- PROBLEM DETAILS:
Everything from the first line of the records below through the line containing "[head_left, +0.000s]" is to be retyped exactly; leave out the rest.
:: EXERCISE DATA ::
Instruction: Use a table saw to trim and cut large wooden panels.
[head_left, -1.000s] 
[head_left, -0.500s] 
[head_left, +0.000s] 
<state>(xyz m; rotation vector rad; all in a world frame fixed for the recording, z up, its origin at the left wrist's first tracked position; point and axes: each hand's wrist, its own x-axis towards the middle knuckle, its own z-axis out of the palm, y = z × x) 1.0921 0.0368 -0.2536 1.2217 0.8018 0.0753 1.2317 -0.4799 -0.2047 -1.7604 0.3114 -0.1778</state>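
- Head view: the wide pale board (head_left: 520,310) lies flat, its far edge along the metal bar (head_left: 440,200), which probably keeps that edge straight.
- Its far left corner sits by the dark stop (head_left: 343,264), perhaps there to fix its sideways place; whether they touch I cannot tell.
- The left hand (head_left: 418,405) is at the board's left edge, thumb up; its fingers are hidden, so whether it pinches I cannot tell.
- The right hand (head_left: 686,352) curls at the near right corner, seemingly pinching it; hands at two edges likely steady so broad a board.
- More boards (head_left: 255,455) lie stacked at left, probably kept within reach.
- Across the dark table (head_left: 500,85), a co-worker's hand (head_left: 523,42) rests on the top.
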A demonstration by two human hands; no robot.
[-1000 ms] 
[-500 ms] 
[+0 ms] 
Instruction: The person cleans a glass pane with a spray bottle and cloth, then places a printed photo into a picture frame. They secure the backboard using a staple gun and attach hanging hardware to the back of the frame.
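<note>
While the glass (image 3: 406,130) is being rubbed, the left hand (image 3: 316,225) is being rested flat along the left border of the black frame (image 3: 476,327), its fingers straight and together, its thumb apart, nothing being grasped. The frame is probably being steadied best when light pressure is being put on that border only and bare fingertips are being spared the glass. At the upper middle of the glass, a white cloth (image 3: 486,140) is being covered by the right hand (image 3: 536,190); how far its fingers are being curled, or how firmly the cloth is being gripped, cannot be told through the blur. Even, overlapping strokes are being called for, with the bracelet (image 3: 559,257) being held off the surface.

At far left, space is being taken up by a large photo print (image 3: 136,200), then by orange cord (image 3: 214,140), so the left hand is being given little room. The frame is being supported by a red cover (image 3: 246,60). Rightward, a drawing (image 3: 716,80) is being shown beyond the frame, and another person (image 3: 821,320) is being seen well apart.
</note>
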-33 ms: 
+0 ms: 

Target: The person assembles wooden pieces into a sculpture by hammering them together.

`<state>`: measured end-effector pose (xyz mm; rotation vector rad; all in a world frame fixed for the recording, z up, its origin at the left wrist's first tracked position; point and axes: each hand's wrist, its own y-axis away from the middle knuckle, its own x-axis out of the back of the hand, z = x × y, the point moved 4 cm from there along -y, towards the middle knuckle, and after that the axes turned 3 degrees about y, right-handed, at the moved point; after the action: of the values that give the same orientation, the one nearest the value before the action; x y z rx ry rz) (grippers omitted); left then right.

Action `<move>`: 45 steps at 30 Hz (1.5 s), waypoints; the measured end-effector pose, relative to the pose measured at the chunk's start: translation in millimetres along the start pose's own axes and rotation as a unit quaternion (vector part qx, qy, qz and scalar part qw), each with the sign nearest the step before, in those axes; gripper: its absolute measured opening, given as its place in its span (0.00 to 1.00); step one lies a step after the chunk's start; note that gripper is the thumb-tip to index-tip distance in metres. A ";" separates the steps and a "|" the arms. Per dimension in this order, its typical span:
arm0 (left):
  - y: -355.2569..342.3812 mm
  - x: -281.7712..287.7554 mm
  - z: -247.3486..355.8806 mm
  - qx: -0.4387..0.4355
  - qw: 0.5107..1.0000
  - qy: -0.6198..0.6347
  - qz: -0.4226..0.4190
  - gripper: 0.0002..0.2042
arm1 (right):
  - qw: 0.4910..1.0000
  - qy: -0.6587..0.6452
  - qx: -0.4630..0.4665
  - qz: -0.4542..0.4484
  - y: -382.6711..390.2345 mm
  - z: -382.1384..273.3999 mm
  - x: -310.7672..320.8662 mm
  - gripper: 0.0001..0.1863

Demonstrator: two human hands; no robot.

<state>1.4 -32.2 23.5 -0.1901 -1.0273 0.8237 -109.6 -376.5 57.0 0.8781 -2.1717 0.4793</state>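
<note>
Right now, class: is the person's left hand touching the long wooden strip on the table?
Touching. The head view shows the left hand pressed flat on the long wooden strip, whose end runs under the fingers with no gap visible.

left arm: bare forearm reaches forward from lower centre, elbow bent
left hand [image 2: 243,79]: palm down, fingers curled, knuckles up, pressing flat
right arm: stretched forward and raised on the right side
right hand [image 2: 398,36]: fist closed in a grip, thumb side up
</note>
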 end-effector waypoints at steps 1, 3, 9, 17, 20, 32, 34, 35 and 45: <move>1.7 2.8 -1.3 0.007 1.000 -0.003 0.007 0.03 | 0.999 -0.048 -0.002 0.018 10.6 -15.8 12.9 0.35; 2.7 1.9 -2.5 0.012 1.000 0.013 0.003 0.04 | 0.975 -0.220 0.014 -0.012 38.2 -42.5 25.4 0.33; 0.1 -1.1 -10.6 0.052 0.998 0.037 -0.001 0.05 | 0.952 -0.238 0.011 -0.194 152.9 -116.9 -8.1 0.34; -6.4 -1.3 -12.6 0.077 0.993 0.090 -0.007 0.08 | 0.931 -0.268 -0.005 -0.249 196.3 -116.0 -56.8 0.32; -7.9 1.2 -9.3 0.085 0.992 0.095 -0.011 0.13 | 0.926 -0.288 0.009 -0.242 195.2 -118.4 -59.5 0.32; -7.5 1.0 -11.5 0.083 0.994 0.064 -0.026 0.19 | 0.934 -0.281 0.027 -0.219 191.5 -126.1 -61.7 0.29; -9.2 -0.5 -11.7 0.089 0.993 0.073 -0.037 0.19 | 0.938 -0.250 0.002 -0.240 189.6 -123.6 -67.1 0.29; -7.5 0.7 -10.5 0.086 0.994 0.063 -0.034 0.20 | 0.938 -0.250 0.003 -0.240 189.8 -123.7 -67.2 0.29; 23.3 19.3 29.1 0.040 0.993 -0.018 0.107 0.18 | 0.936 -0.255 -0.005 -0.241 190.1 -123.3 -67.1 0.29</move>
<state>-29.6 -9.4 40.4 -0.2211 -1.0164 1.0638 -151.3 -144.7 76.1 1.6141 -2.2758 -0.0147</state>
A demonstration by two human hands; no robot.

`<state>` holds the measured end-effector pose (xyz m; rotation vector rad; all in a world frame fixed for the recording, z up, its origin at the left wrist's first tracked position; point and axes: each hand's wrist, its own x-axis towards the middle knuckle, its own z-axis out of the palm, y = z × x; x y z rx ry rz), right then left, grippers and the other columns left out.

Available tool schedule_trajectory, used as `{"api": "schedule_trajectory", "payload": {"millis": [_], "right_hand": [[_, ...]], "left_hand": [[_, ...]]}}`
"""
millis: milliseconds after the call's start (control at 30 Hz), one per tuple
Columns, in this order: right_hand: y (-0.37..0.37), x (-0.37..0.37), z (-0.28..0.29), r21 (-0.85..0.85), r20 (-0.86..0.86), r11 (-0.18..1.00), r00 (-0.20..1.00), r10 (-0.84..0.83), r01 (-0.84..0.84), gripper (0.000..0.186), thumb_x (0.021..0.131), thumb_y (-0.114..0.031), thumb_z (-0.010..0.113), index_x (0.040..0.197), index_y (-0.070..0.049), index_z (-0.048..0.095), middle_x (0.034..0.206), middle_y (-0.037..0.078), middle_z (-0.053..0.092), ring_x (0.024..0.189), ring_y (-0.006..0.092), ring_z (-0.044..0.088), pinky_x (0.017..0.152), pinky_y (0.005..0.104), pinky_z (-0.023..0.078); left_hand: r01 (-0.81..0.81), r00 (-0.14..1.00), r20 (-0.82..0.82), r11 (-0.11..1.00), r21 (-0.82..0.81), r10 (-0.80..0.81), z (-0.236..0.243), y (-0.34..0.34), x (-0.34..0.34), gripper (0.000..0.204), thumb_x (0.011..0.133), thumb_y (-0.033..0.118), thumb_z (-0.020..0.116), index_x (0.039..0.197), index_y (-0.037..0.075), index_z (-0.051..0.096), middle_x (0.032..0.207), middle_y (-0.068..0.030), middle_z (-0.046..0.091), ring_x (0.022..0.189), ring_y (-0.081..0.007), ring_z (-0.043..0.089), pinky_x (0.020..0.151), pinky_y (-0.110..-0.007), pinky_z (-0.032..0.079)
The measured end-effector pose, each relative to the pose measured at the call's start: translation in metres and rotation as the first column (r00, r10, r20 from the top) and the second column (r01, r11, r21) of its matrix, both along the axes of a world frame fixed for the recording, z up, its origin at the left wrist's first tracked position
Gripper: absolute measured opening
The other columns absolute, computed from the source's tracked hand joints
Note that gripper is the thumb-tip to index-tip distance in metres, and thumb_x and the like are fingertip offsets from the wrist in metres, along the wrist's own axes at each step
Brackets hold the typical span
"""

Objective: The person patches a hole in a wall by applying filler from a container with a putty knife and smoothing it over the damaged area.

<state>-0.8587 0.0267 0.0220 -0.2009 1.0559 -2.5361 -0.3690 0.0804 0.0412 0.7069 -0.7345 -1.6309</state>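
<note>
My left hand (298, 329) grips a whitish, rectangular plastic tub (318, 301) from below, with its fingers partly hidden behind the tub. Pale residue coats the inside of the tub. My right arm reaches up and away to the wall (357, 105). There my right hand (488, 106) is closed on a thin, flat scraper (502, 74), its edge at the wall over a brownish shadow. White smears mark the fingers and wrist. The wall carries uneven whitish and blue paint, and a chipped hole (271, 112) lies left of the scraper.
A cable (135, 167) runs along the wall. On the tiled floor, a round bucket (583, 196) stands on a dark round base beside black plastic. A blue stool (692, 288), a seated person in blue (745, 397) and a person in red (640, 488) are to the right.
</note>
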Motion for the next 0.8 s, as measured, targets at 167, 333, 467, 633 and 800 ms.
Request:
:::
- SOLUTION FOR THIS EXERCISE:
Instruction: Use a table saw to trim and cut large wooden panels.
[head_left, -1.000s] 
[head_left, -0.500s] 
[head_left, +0.000s] 

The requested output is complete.